But it’s always another man. Always.

Never Papà.

“Vincenzo!” Mamma sobs. She bangs on his bleeding chest. I shake myself out of whatever suspension has gripped my limbs in numbness.

“We have to stop the bleeding,” I hear myself say. I fall heavily to my knees, and some distant part of myself echoes with pain. “Give me something!”

Mamma jerks her head up and stares blankly at me, like she had no idea I was here even though this is my fucking wedding reception. She blinks through ruined makeup and, absurdly, she then asks me, “ Amore , what happened to your beautiful dress?”

“It got blood on it.”

I’ll have more blood on me by the time this night is through. Papà is bleeding badly from his chest. He’s breathing, though. I think.

“Fuck,” I whisper. I reach up and blindly feel along the table above, hunting for one of the thick cloth napkins. My hand seizes on one, and I tug it down and press it against the bleeding wound. But in mere moments, it’s getting soaked through. “Fuck!”

I need something else. In desperation, I steal Papà’s pocket square from its place, adding it to the bloodied napkin and holding them both down with as much force as I can muster.

It can’t be more than a minute or two, but it feels like I’m frozen there forever, on my burning knees with my hands against Papà’s bleeding chest, gritting my teeth while Mamma weeps beside me.

But the sirens are louder. And then there are new voices, barking in English and in French for me to move, get out of the way, bougez-vous!

I jump up and stumble away. Paramedics instantly surround Papà, as if sucked into the vacuum of my absence.

In seconds, he’s loaded onto a stretcher and carted out the door.

Mamma follows without a single look back at me.

So I look down at myself. The big shirt is more red than white.

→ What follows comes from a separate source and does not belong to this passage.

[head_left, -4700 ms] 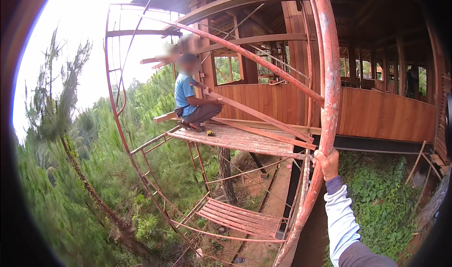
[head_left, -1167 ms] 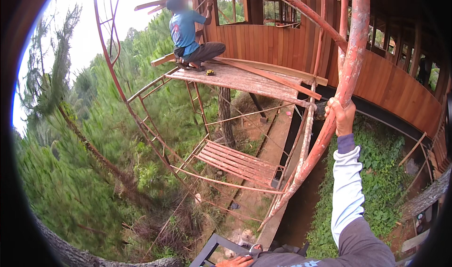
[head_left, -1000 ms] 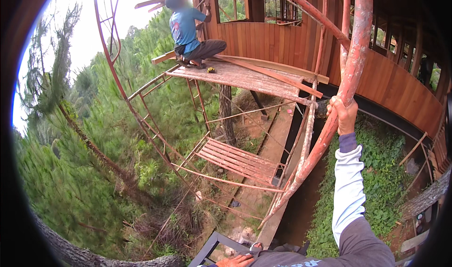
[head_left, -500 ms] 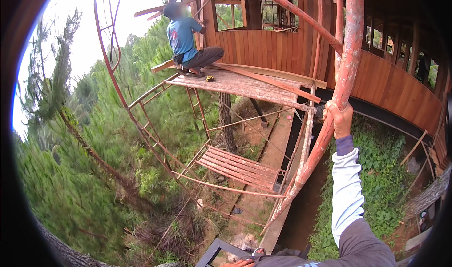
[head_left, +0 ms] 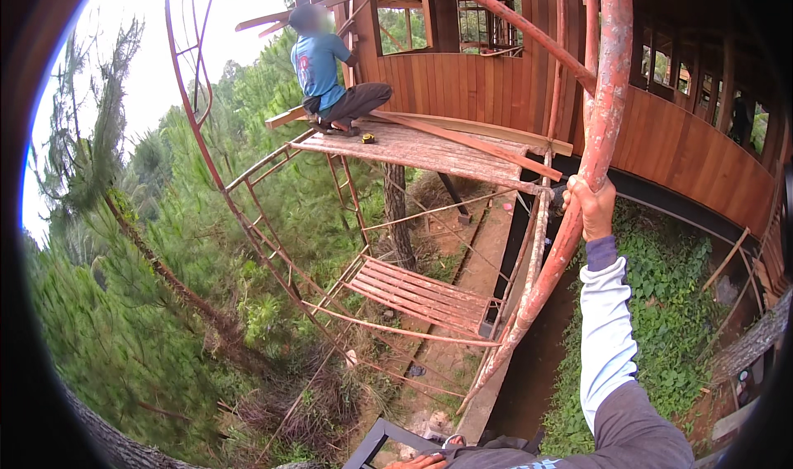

My hands look like I’ve put on shiny scarlet gloves.

The wedding band gleams dully. Just like my dress behind the bar, I’m overwhelmed with the need to get it off.

I clutch at the band. My finger is wet, so it slides much more easily than it should.

I want to hurl the thing, but all I’m capable of is dropping it from my shaking hands.

I watch the white gold descend. It lands among shattered glass and…

And another ring.

Just beside the white-gold band I’ve dropped is the yellow-gold band with that brilliant diamond. The one Darragh gave me. The one Papà took from me. When I pulled his pocket square free, I must have dislodged it.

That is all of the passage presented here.